L'écriture est imagée, fluide, pleine de rythme. On devine le défi de traduire Stations, un recueil de nouvelles qui a valu à Nick Mulgrew plusieurs prix littéraires et critiques élogieuses. Défi relevé par sept étudiantes de l'Université Laval, Tamara Djurica, Émilie Dumas, Lou Vanessa Fero, Iris Lindsay, Myriam Ouellette, Marie-Ève Rousseau et Mylène Tremblay. Sous la supervision du professeur Louis Jolicœur, elles ont traduit cette œuvre pour leur essai de fin d'études.
Le fruit de leur travail, un bel ouvrage de 186 pages, paraît chez L'instant même, une maison d'édition que Louis Jolicoeur connaît bien pour y avoir publié de nombreux livres. «L'idée de cette traduction provient de l'éditrice Geneviève Pigeon, explique le professeur. Elle avait rencontré Nick Mulgrew lors d'un colloque en Afrique du Sud et avait eu un coup de cœur pour son recueil de nouvelles. J'ai lu le livre, j'ai trouvé ça très bon moi aussi et j'ai proposé à mes étudiantes de le traduire. Cela leur a permis d'avoir une première publication tout en travaillant sur leur projet de fin d'études.»
Des histoires ancrées en Afrique du Sud
Première œuvre de fiction de Nick Mulgrew, Stations est constitué de 14 nouvelles qui portent sur les angoisses ou les paradoxes de la jeunesse. Des bars de Cape Town aux champs de canne à sucre, en passant par les plages et les quartiers aisés pris d'assaut par les touristes, l'auteur nous entraîne dans les quatre coins de la ville. Chaque récit fourmille de détails, que ce soit sur les bâtiments, les paysages, les rues ou encore la vie quotidienne des habitants, le tout agrémenté de mots et d'expressions en afrikaans, une langue germanique parlée en Afrique du Sud.
«Pour les traductrices, la difficulté première était de trouver un style d'écriture et une élégance qui rappellent la forme du texte d'origine. Le deuxième défi était lié aux différences culturelles et linguistiques. Nous avons fait plusieurs recherches pour lever les ambiguïtés. Quant à l'hybridité linguistique, certains mots en afrikaans ont été conservés afin de garder une place à l'étrangeté du texte. Avec le contexte, le lecteur peut comprendre et s'imaginer la situation», dit le professeur.
Là où plusieurs traducteurs auraient multiplié les échanges avec l'auteur pour préciser certaines informations, Louis Jolicœur a choisi délibérément de ne pas faire appel à Nick Mulgrew. «Je ne suis pas un grand partisan de la collaboration avec les auteurs.

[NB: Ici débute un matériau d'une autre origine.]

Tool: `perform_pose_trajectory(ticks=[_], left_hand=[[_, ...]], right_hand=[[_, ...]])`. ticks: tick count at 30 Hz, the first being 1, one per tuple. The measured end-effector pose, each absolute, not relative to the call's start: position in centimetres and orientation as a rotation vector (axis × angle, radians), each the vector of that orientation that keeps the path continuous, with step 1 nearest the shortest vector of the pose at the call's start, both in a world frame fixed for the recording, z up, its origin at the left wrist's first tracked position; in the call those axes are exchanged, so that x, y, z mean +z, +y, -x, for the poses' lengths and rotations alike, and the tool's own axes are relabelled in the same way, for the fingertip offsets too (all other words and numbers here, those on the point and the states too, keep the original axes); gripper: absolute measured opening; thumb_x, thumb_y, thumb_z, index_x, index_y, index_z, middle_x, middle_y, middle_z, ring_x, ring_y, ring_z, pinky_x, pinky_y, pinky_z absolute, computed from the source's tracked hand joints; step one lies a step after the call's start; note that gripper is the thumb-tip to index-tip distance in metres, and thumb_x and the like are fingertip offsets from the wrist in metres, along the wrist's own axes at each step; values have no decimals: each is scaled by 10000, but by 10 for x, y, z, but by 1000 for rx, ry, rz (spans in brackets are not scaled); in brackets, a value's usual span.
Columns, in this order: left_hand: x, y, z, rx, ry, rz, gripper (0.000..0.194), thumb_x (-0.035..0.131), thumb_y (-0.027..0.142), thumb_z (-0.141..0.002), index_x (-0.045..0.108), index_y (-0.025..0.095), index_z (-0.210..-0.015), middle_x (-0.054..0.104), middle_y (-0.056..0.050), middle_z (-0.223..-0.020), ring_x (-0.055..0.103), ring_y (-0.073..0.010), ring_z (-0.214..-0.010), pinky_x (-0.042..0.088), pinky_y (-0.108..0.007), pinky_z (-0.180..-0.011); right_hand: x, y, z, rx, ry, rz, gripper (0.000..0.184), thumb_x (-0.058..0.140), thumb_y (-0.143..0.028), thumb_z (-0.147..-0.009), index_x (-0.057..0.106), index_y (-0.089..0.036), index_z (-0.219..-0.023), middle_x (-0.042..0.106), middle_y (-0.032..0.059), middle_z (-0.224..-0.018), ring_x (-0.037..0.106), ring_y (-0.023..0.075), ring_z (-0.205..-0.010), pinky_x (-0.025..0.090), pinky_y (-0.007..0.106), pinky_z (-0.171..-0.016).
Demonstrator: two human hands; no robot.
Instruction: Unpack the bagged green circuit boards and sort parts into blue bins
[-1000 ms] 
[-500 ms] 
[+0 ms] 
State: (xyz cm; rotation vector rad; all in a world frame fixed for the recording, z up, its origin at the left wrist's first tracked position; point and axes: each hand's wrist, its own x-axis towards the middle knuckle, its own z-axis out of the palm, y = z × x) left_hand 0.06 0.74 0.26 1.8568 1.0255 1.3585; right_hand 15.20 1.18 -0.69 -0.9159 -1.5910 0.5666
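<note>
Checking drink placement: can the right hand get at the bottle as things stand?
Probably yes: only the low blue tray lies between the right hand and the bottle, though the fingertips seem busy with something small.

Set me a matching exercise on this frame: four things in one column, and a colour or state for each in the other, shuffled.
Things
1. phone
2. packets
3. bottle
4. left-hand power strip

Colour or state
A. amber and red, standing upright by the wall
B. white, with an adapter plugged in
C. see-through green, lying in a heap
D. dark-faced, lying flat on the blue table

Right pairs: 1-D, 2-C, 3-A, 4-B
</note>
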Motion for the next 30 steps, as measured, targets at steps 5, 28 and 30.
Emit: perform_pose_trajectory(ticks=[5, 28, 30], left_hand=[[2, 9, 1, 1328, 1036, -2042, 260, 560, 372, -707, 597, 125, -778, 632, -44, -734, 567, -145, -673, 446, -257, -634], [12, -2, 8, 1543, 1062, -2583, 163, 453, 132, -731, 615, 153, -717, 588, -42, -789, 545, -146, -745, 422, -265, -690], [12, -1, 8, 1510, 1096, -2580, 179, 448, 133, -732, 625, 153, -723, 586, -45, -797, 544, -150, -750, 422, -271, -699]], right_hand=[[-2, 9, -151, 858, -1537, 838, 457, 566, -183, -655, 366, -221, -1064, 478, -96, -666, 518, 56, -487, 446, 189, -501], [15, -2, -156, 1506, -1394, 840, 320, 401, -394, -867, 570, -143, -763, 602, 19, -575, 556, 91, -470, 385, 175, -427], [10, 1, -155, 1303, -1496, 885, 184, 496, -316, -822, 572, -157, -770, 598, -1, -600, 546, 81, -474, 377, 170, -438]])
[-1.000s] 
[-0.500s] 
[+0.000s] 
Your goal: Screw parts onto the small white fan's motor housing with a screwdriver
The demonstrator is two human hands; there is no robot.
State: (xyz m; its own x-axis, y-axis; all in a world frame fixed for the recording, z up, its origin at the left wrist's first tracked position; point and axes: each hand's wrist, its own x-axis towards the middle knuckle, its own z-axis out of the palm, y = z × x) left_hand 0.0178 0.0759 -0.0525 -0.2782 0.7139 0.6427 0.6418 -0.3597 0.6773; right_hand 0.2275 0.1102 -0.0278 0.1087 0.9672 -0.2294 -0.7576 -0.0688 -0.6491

Le traducteur doit s'approprier l'œuvre tout en s'assurant de la respecter. S'il contacte l'auteur, c'est pour l'éclairer sur des aspects délicats et importants pour lesquels il n'y a pas de réponse. Dans ce cas-ci, les problèmes que nous avons rencontrés n'auraient pu être réglés par l'auteur, qui ne travaille pas en français. C'était à nous de faire preuve d'imagination et de trouver des solutions», dit-il.
— Extrait du livre
Former les traducteurs de demain
Comme il l'a fait avec cette traduction de Stations, le professeur Jolicoeur se fait un point d'honneur de placer ses étudiantes et étudiants en contexte d'apprentissage dans des projets réels. Chaque année depuis 2015, son équipe collabore avec le Festival de cinéma de la ville de Québec pour la création des sous-titres des films étrangers qui sont projetés à l'écran. S'ajoutent à cela plusieurs projets de traduction d'anthologies et d'ouvrages collectifs.
«En traduction, on forme des professionnels qui sont embauchés dans 98% des cas dès leur sortie de l'université. Nous avons une approche très pragmatique et professionnalisante du métier. Le fait de mettre les étudiantes et les étudiants en situation réelle de traduction, c'est particulièrement important pour moi.»